The Chilhowee Grave Robbery

          Before I moved to Tennessee and my family lived in Northern Indiana in the mid 1960s, my father began taking us on "camping trips".  He called it camping but it was really staying in a commercial campground in our 17 foot travel trailer.  We basically had most of the comforts of home shrunken down to a cramped area smaller than our living room.   My parents and four brothers and sisters would pile in the trailer to sleep at night, but eating and recreation was all outdoors.  Voila!  We were camping.

        Then in the summer of 1966 the family headed down to Maryville, Tennessee to see if we wanted my father to accept an offer to relocate with the company for which he worked.  We settled our trailer in a semi-rural mobile home park, looking to all of the permanent residents of the park like itinerant gypsies emerging and re-entering a clown car at a circus.  Having fallen in love with East Tennessee, we lived in this park until September when we finally bought a house.  We still kind of thought ourselves as having been camping during that summer, but since East Tennessee is a sort of mecca of camping and other outdoor activities I eventually discovered real camping.
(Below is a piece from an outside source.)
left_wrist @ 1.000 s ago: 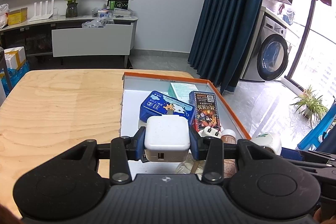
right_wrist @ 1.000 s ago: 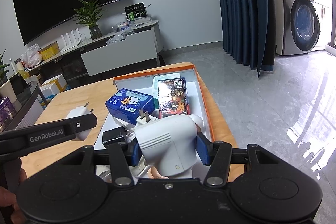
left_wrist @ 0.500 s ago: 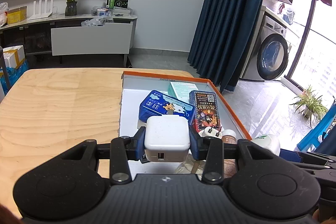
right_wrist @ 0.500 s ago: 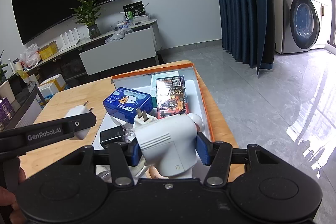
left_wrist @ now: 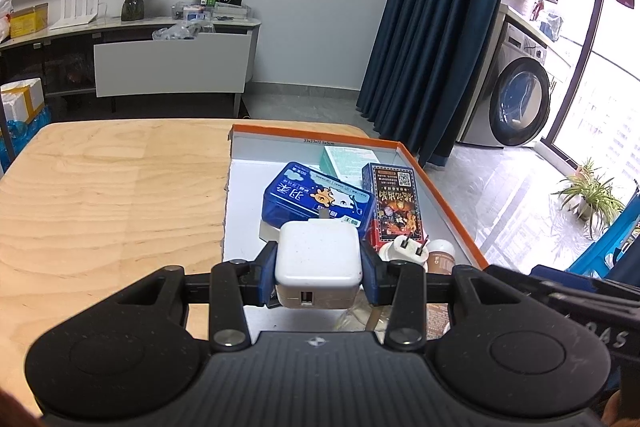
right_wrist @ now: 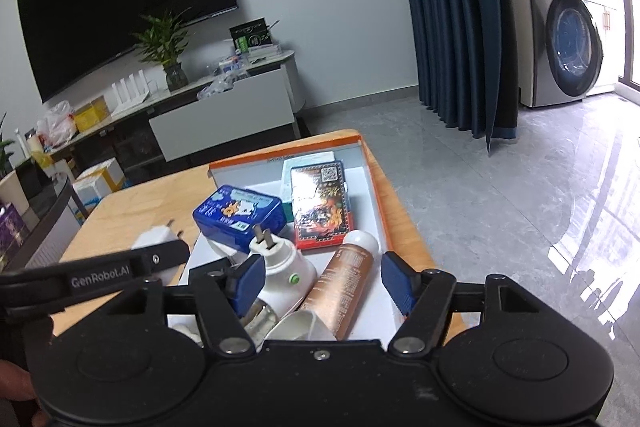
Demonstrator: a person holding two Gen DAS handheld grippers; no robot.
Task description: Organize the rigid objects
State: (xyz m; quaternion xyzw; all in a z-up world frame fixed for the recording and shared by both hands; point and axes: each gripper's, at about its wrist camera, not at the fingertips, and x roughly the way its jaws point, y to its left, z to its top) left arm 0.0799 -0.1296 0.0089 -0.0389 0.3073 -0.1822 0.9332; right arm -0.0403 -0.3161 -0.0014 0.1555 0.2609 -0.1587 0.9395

       Toward the end of my senior year of high school, I went on my first camping trip where I slept in a tent.  It was 1969.  I was invited by my friend Bob, who was a member of the football team.  Bob and I had met during that summer of 1966 when my family was living in the mobile park.  Bob's family lived in a house near the park and as things would turn out, he would be attending the same school where I would be going even though our new house was several miles from where his family lived.  In high school, Bob and I remained friends, though we did not really hang out together much.  For that matter I was a loner and didn't hang out much with anyone.

         In the last month of our senior year, Bob invited me to go camping out at Chilhowee Lake.  He was going with Don, another member of the football team, and George, the sole male member of the cheerleading squad--probably one of the few male high school cheerleaders in East Tennessee at that time.  I did not really know Don, but George was one of my sister's best friends so I knew him through her.  I eagerly accepted Bob's invitation and on that weekend he picked me up in his black '65 Mustang and we met up with Don and George out at Chilhowee Lake.

        Chilhowee lake is formed by Chilhowee Dam, which is part of the Tennessee Valley Authority flood control system.   The dam was built and is operated by Aluminum Company of America (ALCOA) to generate hydroelectric power for the company which is located next to Maryville in the city of Alcoa.  The lake is situated between the Great Smoky National Park and Cherokee National Forest. There were not really official campgrounds along the Maryville side of the lake, but many people would set up campsites in the parking pull-offs along the lake.  I don't believe camping is allowed now, but back in the 60s no one said anything about it.  The lake was a popular place to go to camp, party, and drink beer at night, and swim, fish, boat, and water-ski in the daytime.  Once the weather started warming up, weekends at the lake were hopping.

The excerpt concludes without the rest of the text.